Le plaisir de travailler à nouveau à deux,
avec quelqu'un qui donne l'envie,
le début d'une jolie chose ...
la température commence à rester haut même à la nuit tombée
et sur ma mezzanine ça se sent particulièrement.
Les courbatures de la veille se font aussi sentir.
La journée va être rude …
Mais elle sera bien agréable aussi puisqu’Élise me rejoint.
Je vous ai déjà parlé d’Élise pendant la création de « notre Sisyphe »,
(pour ceux qui n’ont pas lu l’article, il est quelque part par là (http://notresisyphe.blogspot.com/2012/12/elise.html) …).
Sacré personnage.
Hier, je lui ai envoyé un message quand je partais au studio.
Je voulais savoir comment elle allait.
Elle m’a répondu :
« Ça va bien,
je bosse beaucoup.
J’ai hâte de te voir.
Bon travail à toi ! »
Il y a eu ces jeunes dans le métro qui hésitaient sur quelle rame prendre pour aller à la gare.
Le souci c’est qu’ils n’hésitaient pas sur le quai,
mais à la porte d’un wagon en en bloquant la fermeture …
Le métro n’a démarré que quand ils ont décidé de quelle direction prendre.
Il y a eu aussi ce couple,
qui après avoir demandé si le car allait à Aix, a demandé tous les tarifs possibles pour ce voyage.
Les jeunes gens se sont ensuite renseignés sur les moyens de paiement,
et puis ils se sont demandés lequel des deux allait payer,
et puis celui qui allait payer n’était pas sûr d’avoir assez de monnaie …
Comme les autres passagers attendaient dehors, le chauffeur, qui devait partir, a fermé les portes.
J’ai donc pris le car suivant …
Seuls au monde …
Élise est déjà au Pavillon Noir quand j’arrive.
À l’accueil, il y a Estelle, qui depuis le début m’a toujours accueilli avec le sourire.
Ça n’a l’air de rien mais c’est tellement agréable.
Élise est allongée au sol.
Elle éclate de rire quand elle m’entend arriver.
On est content de se revoir,
cela fait presque un mois maintenant depuis le théâtre Durance.
Comme elle s’est déjà chauffée, je fais juste le premier exercice pour me mettre en route et me dérouiller un peu.
S’il s’appelle préchauffement général c’est sûrement pour une bonne raison …
Élise m’accompagne.
On adapte la routine habituelle en fonction de nos douleurs et de notre état.
Pour commencer, je lui propose de créer des phrases sur le principe de la marche, comme celle que j’ai faites hier.

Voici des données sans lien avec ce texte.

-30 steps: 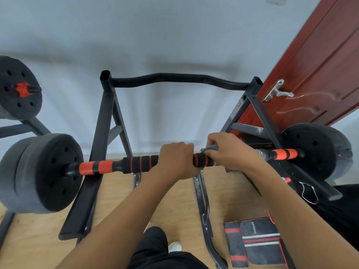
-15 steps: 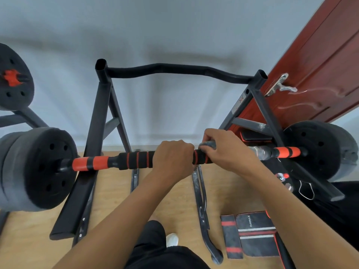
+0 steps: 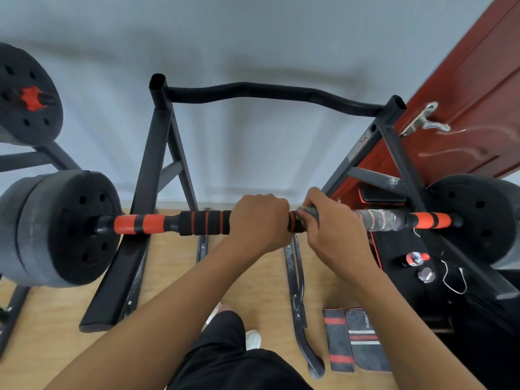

J’ajoute « juste » une contrainte :
en terme de mouvement, je lui donne des points de passage obligés.
Ce retiré, ces attitudes, ce contre-temps, ce fouetté …
En fait, cela facilite peut-être la tâche en remplissant un petit peu la pages blanche.
En revanche elle a une totale liberté en terme d’espace et de rythme.
Tout en échafaudant un hypothétique travail au sol, je la regarde faire.
Elle ressent la musique comme moi.
Nous sommes dans un univers appaisé,
avec quelques ruptures que donne cette simple ligne de batterie.
Je savais que ça n’était pas la peine de lui parler de la vitesse pour ce qu’elle allait proposer, on se connaît assez.
Élise me montre ce qu’elle a fait.
« je sens qu’il y a un truc ou deux qui ne vont pas te plaire »
Elle a raison.
je modifie une ou deux choses,
et on tente de danser nos phrases en simultané.
Quand j’ai fini ma première phrase, elle a encore des choses à danser.
J’enchaîne avec ma seconde.
Mais là, c’est elle qui a déjà fini.
Je lui propose de faire une suite pour que nous arrivions à peu près au même moment.
On tente, on se plante, on refait, on rit.